Here, our top picks from a mad, melancholy festival, long on fraudsters (oh, hello, Theranos, in The Inventor: Out for Blood in Silicon Valley) and grief (see Gaza, The Farewell, Tigerland and Love Antosha, below), and short on celebration (though there’s enough to get you by in Blinded by the Light, also below).

The Souvenir
English director Joanna Hogg doesn’t get enough credit for Archipelago, a minor masterpiece of family dynamics starring a very young Tom Hiddleston. This story of a filmmaker’s early days in London — it’s quasi-autobiographical — stars Honor Swinton-Byrne, with an appearance from her mother (Tilda). It’s affecting and smart, and hopefully that still counts for something.

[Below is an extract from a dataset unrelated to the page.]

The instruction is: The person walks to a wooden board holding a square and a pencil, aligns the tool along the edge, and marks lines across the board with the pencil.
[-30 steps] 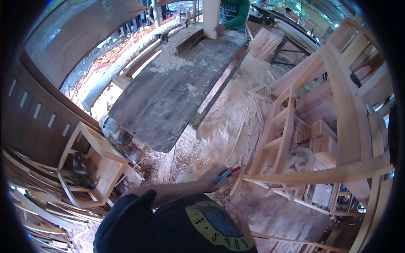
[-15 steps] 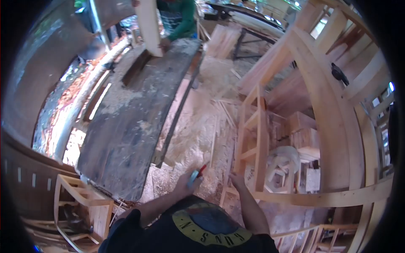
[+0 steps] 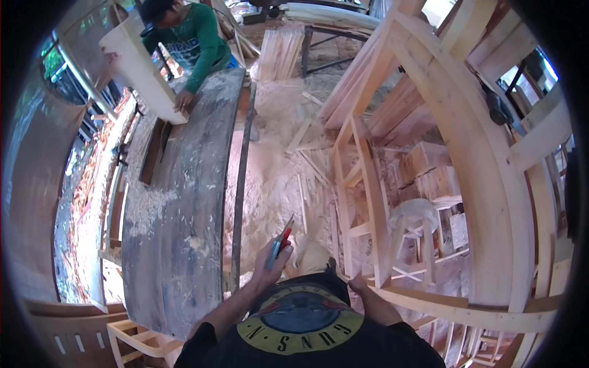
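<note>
Your left hand point(image 3: 277, 262) clasped the red-and-teal tool point(image 3: 280, 243), tip far, likely for safety; right hand point(image 3: 360, 285)? Couldn't tell its grip!

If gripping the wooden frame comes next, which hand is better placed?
Probably the right hand: it is close beside the frame, with nothing visible in it. The left hand is farther off and holds a tool.
</note>
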Motion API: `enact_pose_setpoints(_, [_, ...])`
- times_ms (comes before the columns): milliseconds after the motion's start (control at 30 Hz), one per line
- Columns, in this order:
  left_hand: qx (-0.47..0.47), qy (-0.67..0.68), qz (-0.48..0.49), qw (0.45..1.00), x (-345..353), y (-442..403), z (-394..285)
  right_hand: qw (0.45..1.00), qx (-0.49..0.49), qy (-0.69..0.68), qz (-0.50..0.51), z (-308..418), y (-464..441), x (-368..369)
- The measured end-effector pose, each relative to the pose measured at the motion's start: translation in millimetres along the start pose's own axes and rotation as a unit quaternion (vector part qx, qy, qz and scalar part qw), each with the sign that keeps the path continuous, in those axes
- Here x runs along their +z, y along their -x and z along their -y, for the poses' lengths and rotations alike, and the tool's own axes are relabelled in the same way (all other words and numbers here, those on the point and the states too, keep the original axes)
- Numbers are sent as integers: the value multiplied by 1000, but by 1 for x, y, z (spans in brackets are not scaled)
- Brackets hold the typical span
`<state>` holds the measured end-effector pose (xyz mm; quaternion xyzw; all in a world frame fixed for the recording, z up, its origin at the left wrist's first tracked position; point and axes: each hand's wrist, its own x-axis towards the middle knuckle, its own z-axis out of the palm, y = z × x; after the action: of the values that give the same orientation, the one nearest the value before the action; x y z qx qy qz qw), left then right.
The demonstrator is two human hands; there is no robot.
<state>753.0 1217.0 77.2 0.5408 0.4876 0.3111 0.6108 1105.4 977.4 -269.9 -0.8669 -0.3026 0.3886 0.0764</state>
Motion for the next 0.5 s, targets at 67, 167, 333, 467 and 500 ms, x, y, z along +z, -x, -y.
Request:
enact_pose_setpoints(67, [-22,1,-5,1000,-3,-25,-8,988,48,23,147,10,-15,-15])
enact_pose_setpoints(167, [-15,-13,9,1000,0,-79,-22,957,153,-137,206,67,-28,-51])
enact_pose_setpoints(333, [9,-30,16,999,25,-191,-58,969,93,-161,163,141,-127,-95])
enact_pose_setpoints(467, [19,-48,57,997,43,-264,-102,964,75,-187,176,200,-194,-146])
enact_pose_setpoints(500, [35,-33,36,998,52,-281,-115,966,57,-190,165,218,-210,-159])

The Report and Official Secrets
Speaking truth to power was a clear theme in this year’s selections. In The Report, Adam Driver investigates how the U.S. committed human-rights abuses in the post-9/11 world (during both the Bush and Obama administrations). Meanwhile, on the other side of the Atlantic, Keira Knightley and a roll-call of British actors investigate what happened after a British intelligence analyst leaked an NSA memo that seemed to endorse the blackmail of members of the U.N. Security Council.

Gaza
Politics are the cause if not the immediate subject of this documentary. As you might expect, it’s filled with heartbreak — this was just one of several screenings with audible crying from the audience of usually-above-it-all film writers.

The Farewell
If you thought Awkwafina could only play it broad — very, very Crazy Rich Asians broad — see this tender story about a Chinese-American and her maybe-dying grandmother. You may have seen this sort of family drama before, but the layered consideration of the very real cultural differences between East and West are welcome.

Blinded by the Light
A Springsteen-centric coming-of-age story from the director of Bend It Like Beckham, this film earned a $15 million payout from New Line, the festival’s biggest take. If you love Bruce, funny movies about growing up, the immigrant experience, or life in general, put this at the top of your list.

Tigerland
Imagine a documentary in which one of the protagonists nearly gets eaten by a tiger midway through: That’s Tigerland, an upsetting, moving story of tigers and the people risking their lives to save them. Look for it March 30 on Discovery.

Cold Case Hammarskjöld
This doc, by Danish provocateur Mads Brügger is fascinating and disturbing, as it sketches out a connection between the 1961 death/possible assassination of U.N. Secretary-General Dag Hammarskjöld with a bizarre and shadowy South African paramilitary group — which also may have offered a platform for genocidists intent on infecting black people with the HIV virus. An asterisk comes with a New York Times report that a primary personality in the film was coached while questioning whether HIV could be used in that way.

Love, Antosha
You don’t have to be a fan of Anton Yelchin’s films to get something out of this celebratory, sorrowful documentary about the actor, who died in a freak accident at the age of 27. With stories shared by Yelchin’s parents, Chris Pine, Jennifer Lawrence, Kristen Stewart and more, the most surprising angle might be Yelchin’s full-hearted exploration of L.A.’s seamy, sexy underbelly — he was “a little dirt bird,” according to co-star Simon Pegg.

Knock Down the House
Director Rachel Lears followed four women candidates, all new to politics, in the run-up to the 2018 elections — and lucky for her, one of them was named Alexandria Ocasio-Cortez. Anyone curious about the Congresswoman behind the tweets would do well to see the doc, which reveals an indefatigable, tireless activist who’s not above a couple affirmations before a crucial test.

The Brink
On the opposite side of the political spectrum, Steve Bannon is the subject of this fly-on-the-wall doc from Alison Klayman, who used a similar approach for Ai Weiwei: Never Sorry. It’s worth the price of admission for any number of scenes — like the far-right powwow with nationalist leaders from across Europe, or an extraordinary sit-down with The Guardian’s Paul Lewis, who makes clear the hard work of journalism.